#### Problem to solve
Write out, word for word, every line in the data below from the one containing "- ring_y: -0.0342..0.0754" to the one containing "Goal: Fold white", both of them included.

#### Information shown
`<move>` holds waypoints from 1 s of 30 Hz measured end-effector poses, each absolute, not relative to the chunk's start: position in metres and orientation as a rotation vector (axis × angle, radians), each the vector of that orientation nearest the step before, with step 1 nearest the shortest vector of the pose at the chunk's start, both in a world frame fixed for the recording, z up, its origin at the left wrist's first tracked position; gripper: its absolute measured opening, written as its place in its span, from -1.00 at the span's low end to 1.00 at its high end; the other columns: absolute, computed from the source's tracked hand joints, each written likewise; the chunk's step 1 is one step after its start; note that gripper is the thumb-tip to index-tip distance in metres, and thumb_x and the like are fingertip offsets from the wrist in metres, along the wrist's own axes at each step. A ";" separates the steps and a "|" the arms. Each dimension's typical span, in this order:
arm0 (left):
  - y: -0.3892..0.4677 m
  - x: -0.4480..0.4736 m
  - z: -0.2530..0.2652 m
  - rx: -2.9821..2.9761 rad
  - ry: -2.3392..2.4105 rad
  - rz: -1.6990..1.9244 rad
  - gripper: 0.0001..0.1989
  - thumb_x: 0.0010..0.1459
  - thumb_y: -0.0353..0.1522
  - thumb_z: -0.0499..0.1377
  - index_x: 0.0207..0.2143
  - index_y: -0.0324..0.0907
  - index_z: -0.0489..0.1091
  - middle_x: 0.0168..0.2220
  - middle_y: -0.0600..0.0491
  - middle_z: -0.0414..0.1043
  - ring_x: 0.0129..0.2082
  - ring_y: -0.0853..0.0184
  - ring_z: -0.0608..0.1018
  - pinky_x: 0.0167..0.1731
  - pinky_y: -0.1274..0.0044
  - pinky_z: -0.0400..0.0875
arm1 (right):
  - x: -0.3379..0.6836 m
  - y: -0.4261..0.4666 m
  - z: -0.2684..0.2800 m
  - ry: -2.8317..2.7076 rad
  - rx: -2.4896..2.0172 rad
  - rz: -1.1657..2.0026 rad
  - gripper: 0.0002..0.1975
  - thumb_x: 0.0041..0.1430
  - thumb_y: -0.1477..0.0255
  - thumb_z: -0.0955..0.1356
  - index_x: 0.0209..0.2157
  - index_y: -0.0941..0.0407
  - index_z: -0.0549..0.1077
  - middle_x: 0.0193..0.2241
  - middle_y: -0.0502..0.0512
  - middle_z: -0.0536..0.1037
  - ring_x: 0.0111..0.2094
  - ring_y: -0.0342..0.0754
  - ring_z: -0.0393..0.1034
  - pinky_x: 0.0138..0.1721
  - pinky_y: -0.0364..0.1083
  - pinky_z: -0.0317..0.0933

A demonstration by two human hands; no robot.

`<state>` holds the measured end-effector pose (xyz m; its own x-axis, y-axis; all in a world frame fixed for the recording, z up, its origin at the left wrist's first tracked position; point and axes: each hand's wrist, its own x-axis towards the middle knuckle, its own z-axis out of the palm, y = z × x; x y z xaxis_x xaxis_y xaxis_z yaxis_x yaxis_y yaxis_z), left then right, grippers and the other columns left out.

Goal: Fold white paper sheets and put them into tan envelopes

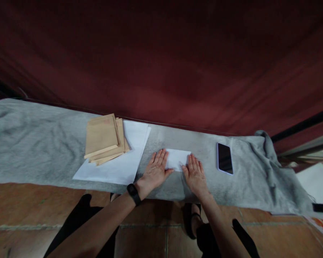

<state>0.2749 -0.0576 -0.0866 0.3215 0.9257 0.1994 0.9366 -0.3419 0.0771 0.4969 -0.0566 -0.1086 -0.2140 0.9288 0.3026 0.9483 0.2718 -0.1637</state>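
From the head view, we look down on a small white paper (178, 157) lying flat on a grey cloth (50, 143), between our two hands. Our left hand (156, 170) rests palm down over the paper's left end, its fingers stretched out and pointing away from us, the thumb reaching in along the near edge. Our right hand (196, 175) lies at the paper's right end in the same way, fingers straight, the thumb near the paper's near right corner. Neither hand is closed around anything; both are spread flat, and the middle of the paper shows bare in the gap between them. Whether our right palm bears down on the paper or only touches its edge, we cannot tell. A black wristband (134, 194) circles our left wrist. To the left of our left hand, larger white sheets (136, 143) lie on the cloth, with a pile of brown envelopes (101, 136) partly covering them. Well to our right lies a phone (225, 158), its dark screen facing up.
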 end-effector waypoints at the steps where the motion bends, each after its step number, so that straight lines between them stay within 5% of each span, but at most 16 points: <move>1: -0.058 0.273 -0.086 -2.506 -1.772 -0.314 -0.21 0.38 0.04 -0.09 0.40 -0.37 0.04 0.44 -0.24 -0.02 0.46 0.08 0.03 0.40 0.20 -0.04 | 0.498 -0.057 -0.109 -2.205 -1.715 -0.077 -0.31 0.49 0.12 0.01 0.40 0.32 0.08 0.38 0.42 0.16 0.39 0.21 0.05 0.34 0.22 -0.02; 11: -0.058 0.270 -0.079 -2.498 -1.772 -0.330 -0.21 0.38 0.04 -0.13 0.38 -0.41 0.07 0.41 -0.27 0.06 0.45 0.08 0.05 0.41 0.18 -0.07 | 0.501 -0.058 -0.112 -2.155 -1.717 -0.089 -0.29 0.49 0.12 0.00 0.39 0.36 0.08 0.38 0.47 0.15 0.40 0.23 0.02 0.35 0.24 -0.04; 18: -0.053 0.291 -0.071 -2.543 -1.683 -0.447 -0.39 0.44 -0.17 -0.15 0.37 -0.38 0.11 0.41 -0.21 0.10 0.43 0.14 0.12 0.41 0.20 -0.03 | 0.488 -0.059 -0.099 -2.061 -1.634 0.060 -0.37 0.51 0.20 -0.01 0.44 0.24 -0.03 0.41 0.36 0.12 0.43 0.13 -0.05 0.35 0.26 0.01; 30: -0.041 0.315 -0.100 -2.583 -1.611 -0.367 -0.34 0.32 -0.40 -0.10 0.44 -0.29 -0.09 0.42 -0.18 0.09 0.43 0.20 0.12 0.38 0.22 0.03 | 0.457 -0.036 -0.092 -2.108 -1.546 0.410 -0.38 0.50 0.13 -0.04 0.38 0.10 0.19 0.35 0.19 0.28 0.39 0.01 0.10 0.38 0.18 0.06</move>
<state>0.3146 -0.0409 -0.0998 0.4199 0.8750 0.2408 0.8931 -0.4456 0.0620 0.4573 -0.0361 -0.0921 -0.2384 0.9485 0.2084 0.8012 0.3134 -0.5098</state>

#### Answer box
  - ring_y: -0.0342..0.0754
  - ring_z: -0.0393..0.1034
  - pinky_x: 0.0138..0.1721
  - pinky_y: -0.0364..0.1083
  - pinky_z: -0.0317..0.0933

A demonstration by two human hands; no robot.

`<state>` holds the measured end-effector pose (xyz m; its own x-axis, y-axis; all in a world frame fixed for the recording, z up, its origin at the left wrist's first tracked position; point and axes: each hand's wrist, its own x-axis towards the middle knuckle, its own z-axis out of the palm, y = z × x; x y z xaxis_x xaxis_y xaxis_z yaxis_x yaxis_y yaxis_z), left then right, grippers and the other columns left out.

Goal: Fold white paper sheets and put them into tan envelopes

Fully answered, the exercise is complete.